Et si les soufflantes du Calédonien, peut-être plus à l'aise avec les joueurs de Strasbourg et Valenciennes à l'ego moins hypertrophié et plus réceptifs, ont remplacé les classiques discours de motivation, le PSG a touché le fond à Marseille, là où il est inenvisageable pour les supporteurs de ne pas manifester un minimum d'envie.

Dans ce marasme, les prétendus leaders de jeu (Sessegnon) ou de vestiaire (Armand, Makelele, Coupet) font face à leurs propres défaillances du moment et peinent à remettre le collectif sur le droit chemin.

. Kombouaré.
En changeant presque constamment de schéma tactique alors qu'il ne jurait que par le 4-4-2 en début de saison, Kombouaré n'a probablement pas mis dans les meilleures dispositions son équipe, déjà passée avec des fortunes diverses au 4-2-3-1 et au 4-3-3.

Si la base semble immuable, l'entraîneur s'obstine à excentrer le jeu, pas toujours avec des spécialistes du poste. Surtout à gauche (Sessegnon, Luyindula). Et quand ceux-ci n'ont pas abusivement tendance à se recentrer, ils ont évidemment pour consigne de déborder et centrer... vers le seul Erding qui, s'il possède une détente impressionnante, n'est pas un géant (1,81 m).

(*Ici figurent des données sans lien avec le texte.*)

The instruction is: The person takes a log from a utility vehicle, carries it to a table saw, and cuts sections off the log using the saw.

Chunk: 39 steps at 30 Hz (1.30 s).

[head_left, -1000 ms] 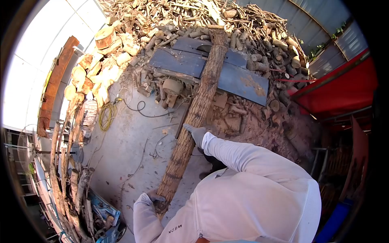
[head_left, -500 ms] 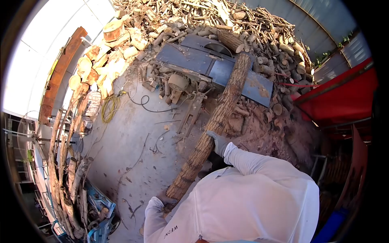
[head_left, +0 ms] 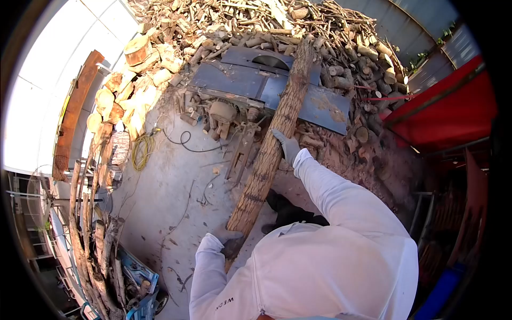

La cassure semble remonter à la réception de Lyon. Paradoxalement, le PSG avait livré ce jour-là son match le plus abouti pour arriver au final à un nul frustrant (1-1, égalisation lyonnaise à la 85e minute). Dominateurs, les Parisiens avaient reculé à l'entrée de Chantôme, à l'origine du but encaissé après avoir perdu le ballon à l'entrée de sa surface.

. Groupe limité. Membre le plus modeste du Big Four, Paris possède indubitablement un effectif limité pour jouer les premiers rôles. En l'absence d'Erding, le PSG n'a ainsi inscrit que quatre buts en cinq matches. Derrière le 11 de départ, le niveau n'est pas très homogène et au sein même du club on s'interroge sur le niveau réel de la jeune garde, Boli, Arnaud et Maurice en tête.

Pour pallier ce problème, certains jouent à un poste qui n'est pas le leur et leurs prestations s'en ressentent. Le départ de Rothen, dépositaire du couloir gauche pendant cinq ans, se fait cruellement sentir. Le club n'a pu ou voulu le remplacer et ni Sessegnon ni Luyindula ne l'ont pour l'instant fait oublier. Paris souffre également d'un manque patent de présence athlétique au milieu de terrain. La taille moyenne des quatre titulaires de la ligne intermédiaire en début de saison (Giuly, Makelele, Clément, Sessegnon) était ainsi de 1,71 m.